En bref

  • Aucun refroidissement ne fabrique un virus : sans contamination préalable, on peut sortir trempé sans rien attraper.
  • Mais le froid resserre les vaisseaux du nez, ralentit le tapis de cils qui évacue les intrus et refroidit la muqueuse — trois conditions qui facilitent l'installation d'un virus déjà présent.
  • Le conseil tient donc en hiver, quand les virus circulent. Il ne tient pas en juillet.

Ce qui se passe vraiment

Un rhume, c’est un virus. Sans virus, pas de rhume, et aucune température ne le fabriquera : on peut passer une heure sous la pluie glacée en pleine montagne, seul, et ne rien attraper du tout. Sur ce point, la médecine est catégorique depuis longtemps, et la formule « attraper froid » est trompeuse.

Mais l’histoire ne s’arrête pas là, et c’est ce qui rend cette croyance intéressante.

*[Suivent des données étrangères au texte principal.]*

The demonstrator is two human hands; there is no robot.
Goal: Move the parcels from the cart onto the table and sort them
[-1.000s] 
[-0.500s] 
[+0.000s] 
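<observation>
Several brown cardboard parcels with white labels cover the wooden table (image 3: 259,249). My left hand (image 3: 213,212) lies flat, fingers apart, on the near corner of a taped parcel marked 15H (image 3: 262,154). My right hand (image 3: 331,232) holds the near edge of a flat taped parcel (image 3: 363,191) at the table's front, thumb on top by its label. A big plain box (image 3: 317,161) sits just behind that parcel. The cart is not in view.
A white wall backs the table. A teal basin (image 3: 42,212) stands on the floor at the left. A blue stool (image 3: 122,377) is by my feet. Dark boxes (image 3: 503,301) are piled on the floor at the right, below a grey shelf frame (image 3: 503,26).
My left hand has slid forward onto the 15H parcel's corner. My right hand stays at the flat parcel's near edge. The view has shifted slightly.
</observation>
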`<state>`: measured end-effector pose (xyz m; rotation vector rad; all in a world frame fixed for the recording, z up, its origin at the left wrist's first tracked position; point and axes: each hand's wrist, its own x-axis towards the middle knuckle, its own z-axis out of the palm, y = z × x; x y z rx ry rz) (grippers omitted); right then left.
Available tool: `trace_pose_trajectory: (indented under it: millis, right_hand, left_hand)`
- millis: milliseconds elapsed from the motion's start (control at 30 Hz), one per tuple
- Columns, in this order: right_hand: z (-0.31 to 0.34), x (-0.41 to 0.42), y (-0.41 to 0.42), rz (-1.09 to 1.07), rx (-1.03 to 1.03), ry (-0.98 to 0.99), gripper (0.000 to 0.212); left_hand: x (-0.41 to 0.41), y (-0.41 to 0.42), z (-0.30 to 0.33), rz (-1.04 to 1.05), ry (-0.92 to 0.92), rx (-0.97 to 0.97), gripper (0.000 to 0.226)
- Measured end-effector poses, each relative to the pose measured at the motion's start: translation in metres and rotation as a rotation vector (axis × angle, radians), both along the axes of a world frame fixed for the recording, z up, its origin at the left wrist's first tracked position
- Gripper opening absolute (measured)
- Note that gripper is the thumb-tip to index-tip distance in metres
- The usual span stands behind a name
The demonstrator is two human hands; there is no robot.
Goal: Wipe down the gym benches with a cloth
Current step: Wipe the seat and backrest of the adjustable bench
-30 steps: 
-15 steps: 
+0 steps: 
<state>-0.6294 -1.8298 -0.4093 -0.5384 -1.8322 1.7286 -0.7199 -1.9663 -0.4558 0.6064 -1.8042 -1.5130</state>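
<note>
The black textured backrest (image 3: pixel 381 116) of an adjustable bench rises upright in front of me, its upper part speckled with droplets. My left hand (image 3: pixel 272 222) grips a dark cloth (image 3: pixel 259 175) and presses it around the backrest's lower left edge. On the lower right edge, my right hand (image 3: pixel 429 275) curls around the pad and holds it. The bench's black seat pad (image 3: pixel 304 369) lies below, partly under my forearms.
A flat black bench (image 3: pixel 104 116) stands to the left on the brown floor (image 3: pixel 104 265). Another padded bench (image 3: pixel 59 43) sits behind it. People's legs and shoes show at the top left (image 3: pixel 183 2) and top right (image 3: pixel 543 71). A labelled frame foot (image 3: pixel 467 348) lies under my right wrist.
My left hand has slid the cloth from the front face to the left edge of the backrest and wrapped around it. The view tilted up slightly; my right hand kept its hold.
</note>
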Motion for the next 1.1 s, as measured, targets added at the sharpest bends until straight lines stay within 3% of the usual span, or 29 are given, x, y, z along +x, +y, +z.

Quand la tête et le cou se refroidissent, les vaisseaux de la muqueuse nasale se contractent. Trois conséquences, toutes défavorables : le nez est moins irrigué, donc les cellules immunitaires y arrivent plus lentement ; le tapis de cils qui balaie en permanence le mucus vers la gorge ralentit, donc un virus inhalé reste plus longtemps au contact ; et la muqueuse plus froide est, pour plusieurs virus respiratoires, un terrain plus favorable à la réplication.

Autrement dit : le froid ne vous donne pas le rhume, il abaisse la garde au moment où le virus se présente. Si le virus n’est pas là, il ne se passe rien. S’il est là — et en février, dans un bus, il est là — le refroidissement joue en sa faveur.

D’où ça vient

De la seule chose qu’on pouvait observer sans microscope : la coïncidence. Les rhumes arrivent l’hiver, on a froid l’hiver, donc le froid donne le rhume. Le raisonnement est vieux comme la médecine, et la langue en a gardé la trace jusque dans son vocabulaire — « refroidissement », « coup de froid », cold en anglais.

La croyance a été renforcée par la théorie des humeurs, qui voyait dans le froid et l’humidité les deux qualités produisant les « fluxions » et les catarrhes. Sortir mouillé cumulait les deux : c’était, dans cette grille, la faute parfaite.

Ce qu’il faut en garder

Beaucoup, en réalité. Séchez-vous les cheveux avant de sortir en hiver : le geste est gratuit, il supprime un refroidissement inutile de la tête et du cou, et il tombe précisément sur le mécanisme décrit plus haut.

Mais ne comptez pas dessus comme sur un vaccin. Ce qui protège vraiment d’un rhume, ce sont les mains lavées, les pièces aérées et le fait de ne pas se frotter les yeux après avoir tenu une rampe de métro. Le sèche-cheveux joue en dernière ligne.

Et en été, la phrase ne veut plus rien dire : sans virus qui circule, les cheveux mouillés ne font que rafraîchir.

Voir aussi : les 80 % de chaleur perdus par la tête et aérer dix minutes même en hiver.

Questions fréquentes

Pourquoi attrape-t-on plus de rhumes en hiver, alors ?

Plusieurs causes se cumulent : on vit enfermés et les uns sur les autres, l'air sec des intérieurs chauffés fragilise les muqueuses, la lumière manque, et certains virus survivent mieux à basse température et faible humidité. Le froid joue un rôle, mais pas celui d'une cause directe.

Se sécher les cheveux change-t-il vraiment quelque chose ?

Sur la sensation, immédiatement : l'eau qui s'évapore refroidit la tête bien plus vite que l'air seul. Sur le risque d'infection, l'effet existe mais reste modeste. Ce n'est pas une précaution inutile, c'est une précaution surestimée.

Sources et méthode

  • Physiologie de la muqueuse nasale : la vasoconstriction induite par le froid réduit la clairance mucociliaire et l'afflux de cellules immunitaires.
  • Travaux sur la saisonnalité des infections respiratoires : rôle combiné de la promiscuité hivernale, de l'humidité relative et de la stabilité des virus à basse température.